### PROBLEM
Below are some records. Copy every line in them that holds "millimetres".
┄┄┄┄┄┄
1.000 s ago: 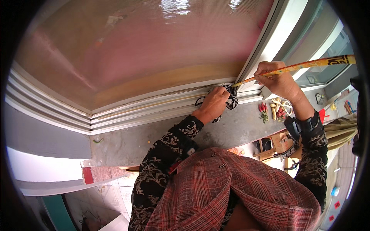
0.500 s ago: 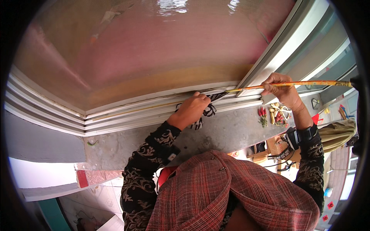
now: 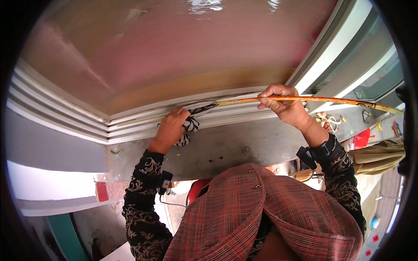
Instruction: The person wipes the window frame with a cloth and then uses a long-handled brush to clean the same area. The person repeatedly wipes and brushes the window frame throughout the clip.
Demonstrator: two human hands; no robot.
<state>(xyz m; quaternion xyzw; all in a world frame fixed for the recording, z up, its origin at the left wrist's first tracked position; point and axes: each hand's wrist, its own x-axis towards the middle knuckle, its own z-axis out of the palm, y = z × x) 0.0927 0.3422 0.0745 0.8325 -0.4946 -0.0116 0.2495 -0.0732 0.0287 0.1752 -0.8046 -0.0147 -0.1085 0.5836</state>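
Observation:
My left hand (image 3: pixel 171 127) is closed on a black-and-white striped cloth (image 3: pixel 190 125), pressed down at the white window track (image 3: pixel 130 131). Part of the cloth spreads out under the palm and hangs over the grey sill (image 3: pixel 226 150). A long thin orange-and-yellow rod (image 3: pixel 339 101) runs from beyond the right side to the cloth, its thin tip meeting a dark strip there. Around the rod's middle my right hand (image 3: pixel 285 106) is closed, thumb and fingers pinching it just above the track.
A screened window pane (image 3: pixel 183 56) rises behind the track, with an upright white frame (image 3: pixel 320 45) at right. Pale root-like vegetables (image 3: pixel 329 122) lie on the sill beyond my right wrist. Olive fabric (image 3: pixel 379 158) hangs at far right.
Both hands have moved left along the track, the left with the striped cloth and the right with the rod. The view has shifted slightly too.

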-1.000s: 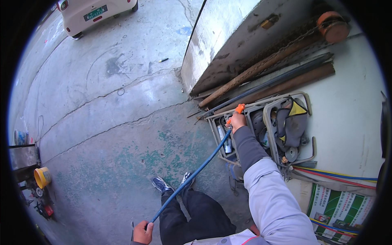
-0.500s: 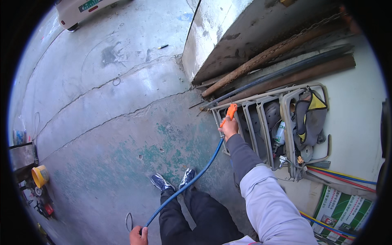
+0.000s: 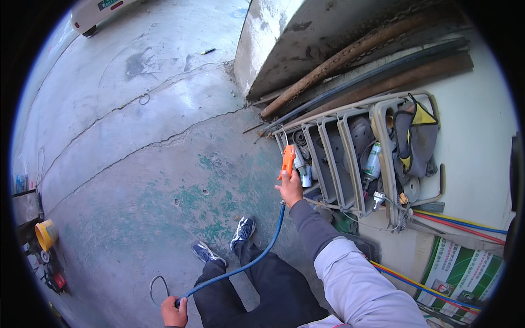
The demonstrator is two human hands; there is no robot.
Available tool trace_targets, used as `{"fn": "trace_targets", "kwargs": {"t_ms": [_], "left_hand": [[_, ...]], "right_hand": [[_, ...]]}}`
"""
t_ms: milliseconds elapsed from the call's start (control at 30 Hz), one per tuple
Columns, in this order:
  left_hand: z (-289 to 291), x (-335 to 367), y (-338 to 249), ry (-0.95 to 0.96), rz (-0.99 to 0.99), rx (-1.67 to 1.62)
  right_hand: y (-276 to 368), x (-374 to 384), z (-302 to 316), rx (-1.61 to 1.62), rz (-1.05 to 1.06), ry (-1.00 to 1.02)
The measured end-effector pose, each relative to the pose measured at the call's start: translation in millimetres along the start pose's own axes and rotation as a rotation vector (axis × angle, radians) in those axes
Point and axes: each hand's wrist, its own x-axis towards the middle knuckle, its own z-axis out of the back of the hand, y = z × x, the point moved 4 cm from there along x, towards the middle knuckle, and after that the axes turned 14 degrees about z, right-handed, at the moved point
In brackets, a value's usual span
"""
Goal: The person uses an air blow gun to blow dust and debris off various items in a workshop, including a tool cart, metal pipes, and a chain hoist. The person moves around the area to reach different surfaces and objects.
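My right hand point(image 3: 291, 188) is closed around an orange air blow gun point(image 3: 288, 158), whose thin nozzle points away from me. It sits just left of a metal rack point(image 3: 343, 158). From the gun's base a blue air hose point(image 3: 263, 252) curves down across my legs to the lower left. My left hand point(image 3: 174, 312) is closed on that hose near the bottom edge. Beside it, a thin dark loop point(image 3: 156, 284) shows above the floor. Spray cans point(image 3: 373, 162) and a grey and yellow cloth item point(image 3: 418, 134) are in the rack.
Long rusty pipes point(image 3: 350, 61) lie against the wall beyond the rack. A concrete pillar point(image 3: 268, 41) rises at the top. Coloured hoses point(image 3: 402, 277) run along the right, near a green board point(image 3: 465, 273). A yellow bucket point(image 3: 46, 235) stands far left; a white vehicle point(image 3: 90, 13) is at upper left.
My right hand and the blow gun have moved left and nearer to me, away from the rack. The hose bends more. My left hand still grips it, and my feet have shifted.
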Motion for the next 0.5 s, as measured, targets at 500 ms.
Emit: {"fn": "trace_targets", "kwargs": {"t_ms": [500], "left_hand": [[15, 33, 77, 0.054, -0.181, 0.138]], "right_hand": [[-181, -256, 111, 0.423, -0.330, -0.573]]}}
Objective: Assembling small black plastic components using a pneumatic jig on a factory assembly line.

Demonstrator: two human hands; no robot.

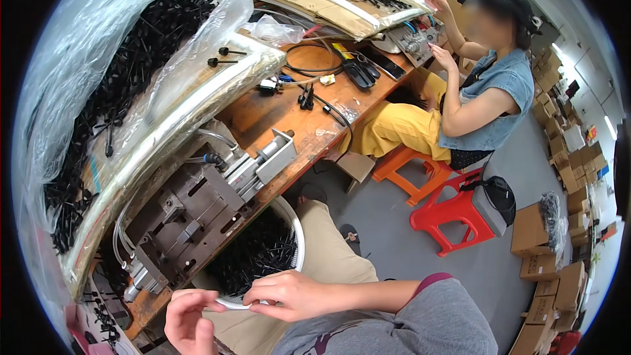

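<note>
My left hand (pixel 188 322) is at the lower edge, its thumb and forefinger apart, and nothing shows between them. Just right of it, my right hand (pixel 282 294) has its fingers bent in toward the thumb. Anything in that pinch is too small or hidden to make out. Both hands are over the near rim of a round white basket (pixel 300 240), which holds many thin black parts (pixel 256 263). Beyond them, a metal fixture (pixel 190 223) with pneumatic cylinders and air tubes sits on the wooden bench (pixel 289 135).
A plastic-lined bin (pixel 138 118) of black parts fills the left side. A black tool (pixel 360 73) and phone (pixel 388 64) lie farther along the bench. A seated co-worker (pixel 486 105) works at another fixture (pixel 414 43). A red stool (pixel 453 220) and cardboard boxes (pixel 552 296) stand right.
</note>
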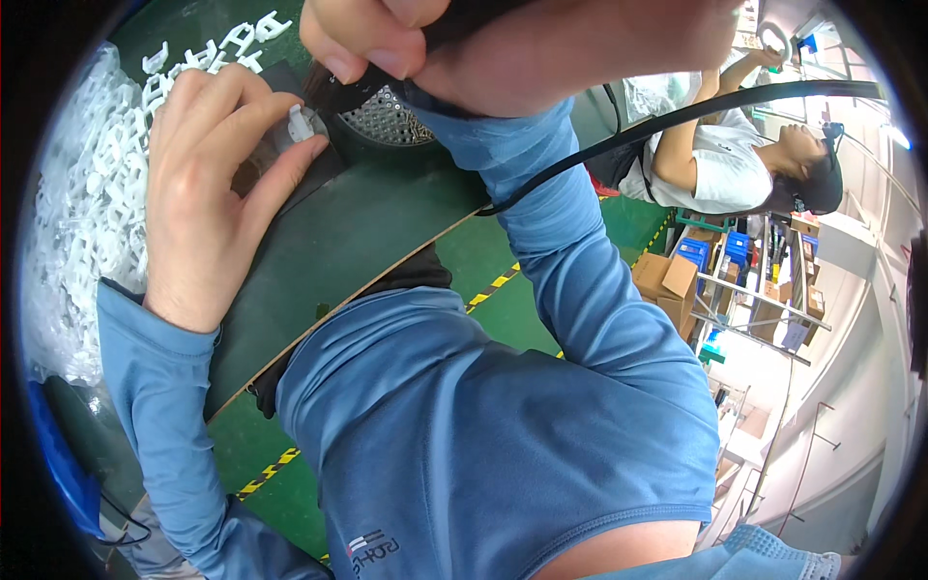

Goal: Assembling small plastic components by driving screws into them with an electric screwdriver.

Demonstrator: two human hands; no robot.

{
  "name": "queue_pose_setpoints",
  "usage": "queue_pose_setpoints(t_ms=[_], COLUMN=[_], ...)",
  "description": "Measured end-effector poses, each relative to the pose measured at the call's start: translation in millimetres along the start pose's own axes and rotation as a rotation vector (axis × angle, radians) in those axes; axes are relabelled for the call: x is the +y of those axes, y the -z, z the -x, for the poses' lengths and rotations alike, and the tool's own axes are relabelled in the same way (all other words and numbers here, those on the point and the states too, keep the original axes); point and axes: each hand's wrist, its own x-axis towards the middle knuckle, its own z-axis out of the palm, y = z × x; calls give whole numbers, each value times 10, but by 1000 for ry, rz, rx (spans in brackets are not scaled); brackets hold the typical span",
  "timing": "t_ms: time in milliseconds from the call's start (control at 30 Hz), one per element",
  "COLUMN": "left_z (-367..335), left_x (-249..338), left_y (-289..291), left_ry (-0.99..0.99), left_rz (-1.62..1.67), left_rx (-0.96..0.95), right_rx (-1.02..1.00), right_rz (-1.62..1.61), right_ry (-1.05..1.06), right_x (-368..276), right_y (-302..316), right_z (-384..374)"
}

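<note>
My left hand (198, 184) is closed in a pinch at the left of the table, thumb and forefinger on a small white plastic part (300, 126). That part sits over a dark flat plate (314, 172) on the table. High in the picture, my right hand (551, 53) is wrapped round a black hand tool (343, 95). The tool's lower end comes close to the white part; whether they touch I cannot tell. Most of the tool is hidden by my fingers. Beside it stands a round metal dish (391, 124) full of holes, with small metal pieces at its edge.
A clear bag (72, 222) heaped with white plastic parts lies left of my left hand. More white clips (237, 41) are spread behind it. The dark green table (387, 198) ends at a near edge. A black cable (677, 116) crosses the right. Another person (710, 159) works there.
</note>
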Motion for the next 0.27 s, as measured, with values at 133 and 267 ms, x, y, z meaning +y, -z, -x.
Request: queue_pose_setpoints(t_ms=[133, 267], left_z=[-6, -26], left_x=[22, 29], left_y=[-28, -28], left_ry=[-46, -48], left_rz=[9, 28], left_rx=[97, 96], right_rx=[-28, 41], right_rz=[78, 260], right_ry=[20, -80], right_x=[120, -2], right_y=[62, -141], right_z=[-14, -59])
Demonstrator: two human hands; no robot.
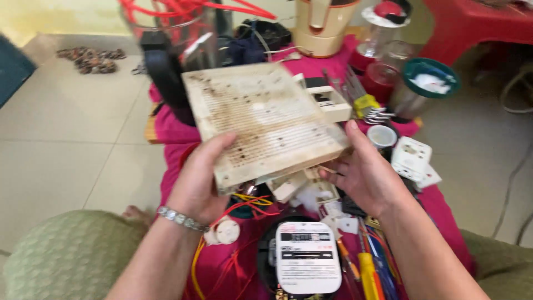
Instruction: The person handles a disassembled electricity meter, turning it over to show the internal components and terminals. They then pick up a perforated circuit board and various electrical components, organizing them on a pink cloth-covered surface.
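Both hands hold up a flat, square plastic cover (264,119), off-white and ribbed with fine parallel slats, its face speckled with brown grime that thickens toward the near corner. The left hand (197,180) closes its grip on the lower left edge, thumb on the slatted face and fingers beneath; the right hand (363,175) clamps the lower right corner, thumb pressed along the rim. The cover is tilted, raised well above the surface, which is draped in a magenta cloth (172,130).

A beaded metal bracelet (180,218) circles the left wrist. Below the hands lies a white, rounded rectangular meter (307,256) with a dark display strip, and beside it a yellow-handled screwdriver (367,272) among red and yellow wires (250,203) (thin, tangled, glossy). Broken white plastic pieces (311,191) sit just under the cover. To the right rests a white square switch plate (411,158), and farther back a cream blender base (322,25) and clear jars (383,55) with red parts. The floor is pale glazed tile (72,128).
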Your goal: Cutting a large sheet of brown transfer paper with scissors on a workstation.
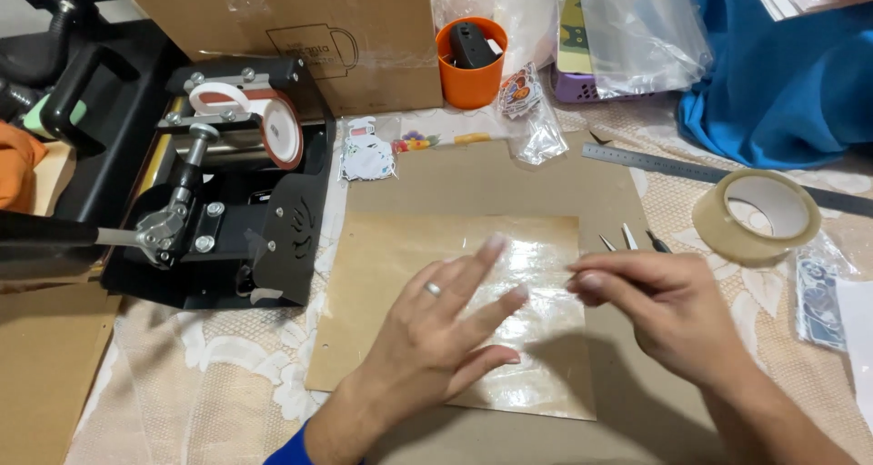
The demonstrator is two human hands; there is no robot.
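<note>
Your left hand (446, 324) lies flat with fingers spread, pressing a clear glossy film (518, 310) onto the tan cardboard sheet (382, 274). Your right hand (668, 306), at the sheet's right edge, pinches its fingertips together, probably on the film's edge or a strip of tape (too thin to tell which). Just right of the sheet's upper corner lie tweezers (629, 239), beyond them a tape roll (757, 215) and a steel ruler (655, 163); a mug press (236, 179) stands left of the sheet. If your flat hand slips while you pull, the film could likely wrinkle or trap air.
</note>
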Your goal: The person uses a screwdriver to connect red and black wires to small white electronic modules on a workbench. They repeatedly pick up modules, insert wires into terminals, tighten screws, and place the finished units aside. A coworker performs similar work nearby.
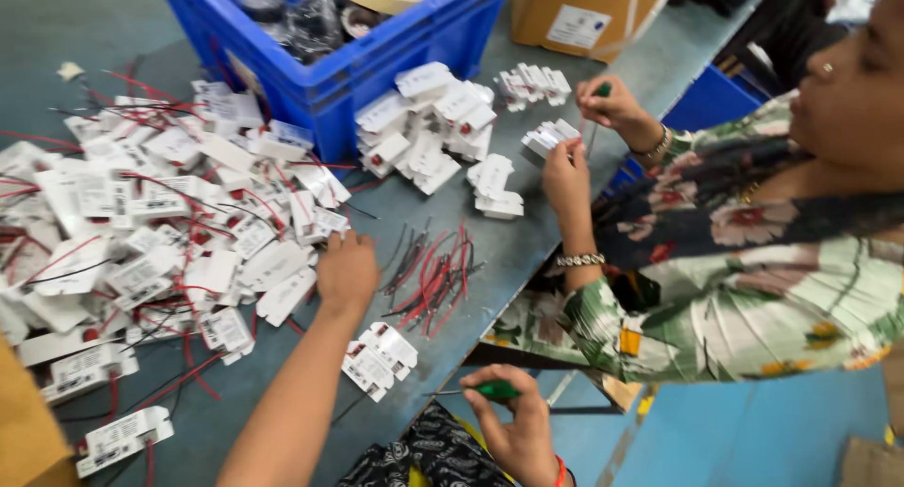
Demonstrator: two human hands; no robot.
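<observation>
Head view: left hand (347, 272) beside loose wires (431, 278), near table edge (490, 327).

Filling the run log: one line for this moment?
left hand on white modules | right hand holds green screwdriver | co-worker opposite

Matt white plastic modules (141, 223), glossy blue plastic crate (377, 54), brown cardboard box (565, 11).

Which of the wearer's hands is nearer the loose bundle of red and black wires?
Left. The left hand rests on the table right beside the wire bundle, at the edge of the white module pile. The right hand holds a green-handled screwdriver below, off the table edge.
</observation>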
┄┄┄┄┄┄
### SOLVED PROBLEM
The measured end-effector pose, each relative to the pose measured at the call's start: translation in millimetres along the start pose's own axes and rotation as a rotation vector (axis × angle, radians) in those axes
  "description": "Measured end-effector poses, each relative to the pose measured at the call's start: translation in millimetres along the start pose's own axes and rotation as a rotation vector (axis × angle, radians) in those axes; axes are relabelled for the call: x is the +y of those axes, y the -z, z the -x, for the poses' lengths and rotations alike, and the tool's own axes are relabelled in the same way (all other words and numbers here, those on the point and the states too, keep the original axes); point and axes: each hand's wrist, its own x-axis towards the middle knuckle, its own z-axis out of the palm, y = z × x; calls give whole numbers, each value times 10, but by 1000 for ry, rz, rx (spans in brackets are not scaled); brackets hold the typical span",

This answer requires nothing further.